* Requirement *
From the first line of the data below, copy each line up to the one containing "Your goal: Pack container", and include that line too.

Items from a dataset
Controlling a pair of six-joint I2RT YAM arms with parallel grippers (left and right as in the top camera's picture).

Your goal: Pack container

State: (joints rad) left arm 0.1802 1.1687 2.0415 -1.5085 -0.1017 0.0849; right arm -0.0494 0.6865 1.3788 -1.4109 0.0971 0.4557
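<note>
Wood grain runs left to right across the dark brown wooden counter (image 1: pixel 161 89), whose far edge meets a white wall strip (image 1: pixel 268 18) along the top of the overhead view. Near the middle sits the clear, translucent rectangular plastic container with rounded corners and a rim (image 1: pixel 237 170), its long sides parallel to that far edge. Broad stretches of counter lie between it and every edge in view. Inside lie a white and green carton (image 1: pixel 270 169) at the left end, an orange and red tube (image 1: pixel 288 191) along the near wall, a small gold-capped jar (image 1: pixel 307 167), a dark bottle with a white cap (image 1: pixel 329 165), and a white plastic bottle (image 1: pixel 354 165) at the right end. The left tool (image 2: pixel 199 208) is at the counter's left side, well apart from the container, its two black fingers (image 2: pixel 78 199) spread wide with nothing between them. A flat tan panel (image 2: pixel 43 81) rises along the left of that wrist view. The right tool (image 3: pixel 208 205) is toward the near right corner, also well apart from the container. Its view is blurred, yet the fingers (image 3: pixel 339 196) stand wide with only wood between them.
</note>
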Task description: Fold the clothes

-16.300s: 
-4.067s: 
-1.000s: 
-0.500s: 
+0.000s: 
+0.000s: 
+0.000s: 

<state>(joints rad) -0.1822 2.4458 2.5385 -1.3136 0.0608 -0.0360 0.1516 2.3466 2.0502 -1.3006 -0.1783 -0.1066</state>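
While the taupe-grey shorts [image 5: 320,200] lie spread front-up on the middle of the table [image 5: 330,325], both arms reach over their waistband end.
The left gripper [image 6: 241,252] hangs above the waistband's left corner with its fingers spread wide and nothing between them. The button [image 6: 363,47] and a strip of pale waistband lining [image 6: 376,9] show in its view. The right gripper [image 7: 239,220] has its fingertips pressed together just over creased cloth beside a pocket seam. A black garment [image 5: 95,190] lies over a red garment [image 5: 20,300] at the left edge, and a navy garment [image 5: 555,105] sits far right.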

* Your solution *
Controlling a pair of six-joint I2RT YAM arms with parallel grippers (left and right as in the top camera's picture).

Your goal: Pack container

There is no more to add to the answer.